Éloge de l’ivresse
Toute génération, parvenue à l'âge mûr, ne peut que sombrer dans l'approbation consensuelle des grandes lignes du monde qu'elle a participé à créer. Il ne reste alors aux survivants de ce monde mort, car vidé de tout changement, qu'à fignoler avec une hargneuse ténacité les détails du grand œuvre des élus.
C'est pourquoi, la jeunesse est le principe régénérateur, et donc créateur, de toute société. Elle seule peut briser les murs épais du conformisme.
Ainsi la jeunesse est-elle toujours romantique : passionnée, tourmentée, et exaltée.
La jeunesse boit trop, nous dit un « on » bourgeois ou embourgeoisé.
Est-ce un simple jeu ?
Est-ce une maladie incurable ?
Un passage obligé vers les dédales de l'âge de la moralité et des convenances ?
Une dette qui vient irriter les bourses de l'assurance maladie ?
Quel est ce troupeau de pourceaux dénué d'une once de civile discipline qui poignarde si souvent la doctrine d’Épicure ?
Puritains de tous les pays, unissez-vous contre ce Dionysos qui règne en maître sur nos cités luxurieuses ! Lois, taxes, et piloris médiatiques, l'artillerie politique canarde la fontaine de jouvence pour en réduire le vicié débit.
Mais qu'est ce que l'ivresse ?
Boire jusqu'à l'ivresse c'est pratiquer l'excès.
La pratique de l'excès n'est rien d'autre qu'un rituel purgatoire et autodestructeur, un défi à ses limites mortelles, une régénération.
Ainsi, le saint week-end, les masses se rassemblent pour célébrer l'eucharistie universel des fêtards, et dans le calice alcoolisé, communient au nom du seul Dieu qui existe encore sur cette Terre : le plaisir de vivre en ayant du plaisir.
Sacrifier sur cet autel quelque part de son esprit et de son corps, voilà qui est bien sûr braver la Loi de l'ordre des médecins.

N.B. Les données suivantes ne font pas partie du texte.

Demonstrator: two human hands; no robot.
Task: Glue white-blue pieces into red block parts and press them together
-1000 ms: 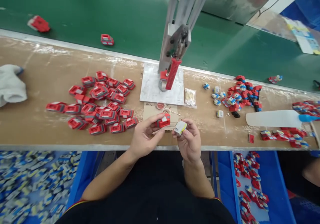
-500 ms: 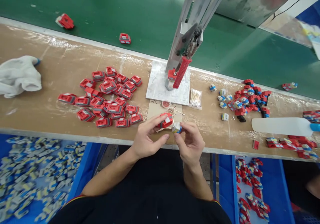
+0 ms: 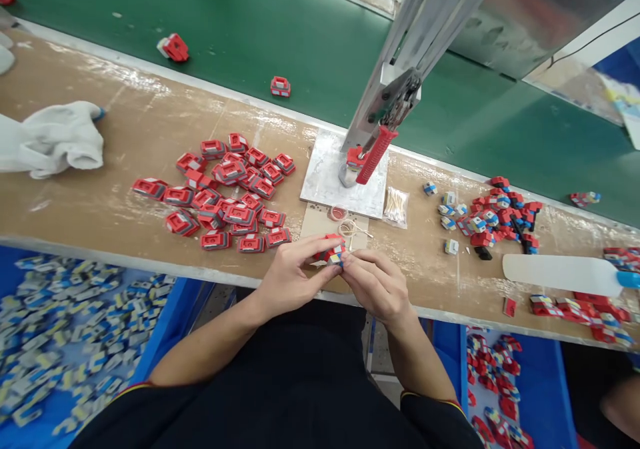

Mais que vaut le courroux sanitaire face à l'émancipation de l'âme ?
L'ivresse c'est aussi le ridicule certes, et, comme le ridicule, elle ne tue pas, la plupart du temps. Se rouler dans la fange, ou se traîner nu parmi ses contemporains, voilà ce qui attend parfois le disciple par trop imprudent, ou par trop jouteur. Mais c'est le jeu auquel le joueur s'adonne, et dont il connaît les règles.
Transgression, déviance, désinhibition, exhibition, les maux de l'ivresse ne sont toutefois que les mots du poète. Ils brillent intensément, illuminent une nuit, voire deux, puis disparaissent dans une nouvelle voie lactée.
C'est pourquoi, nous avons tant besoin des poètes.